> _Task directions_
Give again, unaltered, the lines of the listing below that run from the line having "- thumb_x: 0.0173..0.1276" through the line having "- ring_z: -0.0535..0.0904".

· · · · · · ·

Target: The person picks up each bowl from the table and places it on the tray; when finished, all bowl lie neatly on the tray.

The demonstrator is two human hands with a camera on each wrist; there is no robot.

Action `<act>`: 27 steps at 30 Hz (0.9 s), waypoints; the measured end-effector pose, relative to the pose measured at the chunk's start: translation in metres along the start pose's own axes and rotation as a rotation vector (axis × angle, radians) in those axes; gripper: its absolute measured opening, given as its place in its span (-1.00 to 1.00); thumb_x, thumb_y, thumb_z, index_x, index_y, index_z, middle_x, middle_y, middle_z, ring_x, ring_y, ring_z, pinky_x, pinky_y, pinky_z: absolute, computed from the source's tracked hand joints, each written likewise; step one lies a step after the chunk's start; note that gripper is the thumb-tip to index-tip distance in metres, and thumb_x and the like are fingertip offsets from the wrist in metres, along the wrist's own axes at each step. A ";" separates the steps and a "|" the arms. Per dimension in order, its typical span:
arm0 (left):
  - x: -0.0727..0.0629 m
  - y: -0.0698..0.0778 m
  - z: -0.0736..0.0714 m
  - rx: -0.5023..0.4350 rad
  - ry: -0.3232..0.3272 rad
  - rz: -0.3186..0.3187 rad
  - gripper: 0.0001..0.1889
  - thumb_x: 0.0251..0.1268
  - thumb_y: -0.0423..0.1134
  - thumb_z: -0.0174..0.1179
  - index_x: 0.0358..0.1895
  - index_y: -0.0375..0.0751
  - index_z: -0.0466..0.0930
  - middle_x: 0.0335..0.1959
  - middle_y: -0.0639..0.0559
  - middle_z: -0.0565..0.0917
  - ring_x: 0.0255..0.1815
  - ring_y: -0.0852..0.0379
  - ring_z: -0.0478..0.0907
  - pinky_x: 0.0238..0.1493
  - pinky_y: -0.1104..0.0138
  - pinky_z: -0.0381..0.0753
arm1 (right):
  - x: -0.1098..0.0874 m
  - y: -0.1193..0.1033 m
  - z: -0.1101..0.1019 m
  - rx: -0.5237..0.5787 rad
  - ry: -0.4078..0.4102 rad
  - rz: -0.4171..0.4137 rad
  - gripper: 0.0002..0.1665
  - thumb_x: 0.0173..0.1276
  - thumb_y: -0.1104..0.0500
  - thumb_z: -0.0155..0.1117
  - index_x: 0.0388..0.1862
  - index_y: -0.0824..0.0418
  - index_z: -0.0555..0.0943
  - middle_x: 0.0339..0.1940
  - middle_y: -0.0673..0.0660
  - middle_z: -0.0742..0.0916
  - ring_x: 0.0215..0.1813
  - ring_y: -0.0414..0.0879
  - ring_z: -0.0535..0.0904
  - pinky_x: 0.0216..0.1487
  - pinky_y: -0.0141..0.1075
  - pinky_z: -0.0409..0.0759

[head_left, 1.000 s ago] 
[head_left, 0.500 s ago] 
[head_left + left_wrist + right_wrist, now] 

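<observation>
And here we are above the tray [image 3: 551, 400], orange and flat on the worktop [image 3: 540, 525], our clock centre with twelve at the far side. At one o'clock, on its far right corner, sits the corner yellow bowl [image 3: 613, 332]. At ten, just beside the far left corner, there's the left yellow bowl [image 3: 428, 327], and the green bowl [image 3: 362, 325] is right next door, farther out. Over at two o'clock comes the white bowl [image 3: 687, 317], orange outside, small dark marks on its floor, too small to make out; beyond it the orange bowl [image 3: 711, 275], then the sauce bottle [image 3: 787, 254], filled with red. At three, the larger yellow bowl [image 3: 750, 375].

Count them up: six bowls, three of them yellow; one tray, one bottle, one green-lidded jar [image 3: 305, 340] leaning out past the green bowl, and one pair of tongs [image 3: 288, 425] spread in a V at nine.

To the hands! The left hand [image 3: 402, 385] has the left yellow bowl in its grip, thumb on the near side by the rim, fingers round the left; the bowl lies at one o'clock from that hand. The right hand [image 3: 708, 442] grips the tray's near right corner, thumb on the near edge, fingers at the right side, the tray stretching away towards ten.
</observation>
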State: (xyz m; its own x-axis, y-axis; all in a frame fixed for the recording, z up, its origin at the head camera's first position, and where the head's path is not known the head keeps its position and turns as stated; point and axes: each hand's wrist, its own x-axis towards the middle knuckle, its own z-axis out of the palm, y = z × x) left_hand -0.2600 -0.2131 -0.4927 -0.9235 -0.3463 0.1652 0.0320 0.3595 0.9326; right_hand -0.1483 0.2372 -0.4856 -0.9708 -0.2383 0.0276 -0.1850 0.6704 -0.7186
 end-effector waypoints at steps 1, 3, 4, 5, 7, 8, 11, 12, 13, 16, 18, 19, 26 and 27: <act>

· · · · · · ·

> _Reply_
  - thumb_x: 0.0173..0.1276
  - thumb_y: -0.1104..0.0500
  - thumb_z: -0.0155..0.1117
  - index_x: 0.0388..0.1862
  - index_y: -0.0824..0.0418
  - index_z: -0.0555..0.0943
  - middle_x: 0.0339..0.1940
  - middle_y: -0.0673..0.0660
  - middle_z: -0.0742..0.0916
  - ring_x: 0.0215..0.1813
  - ring_y: -0.0414..0.0879
  - ring_z: -0.0535..0.0904

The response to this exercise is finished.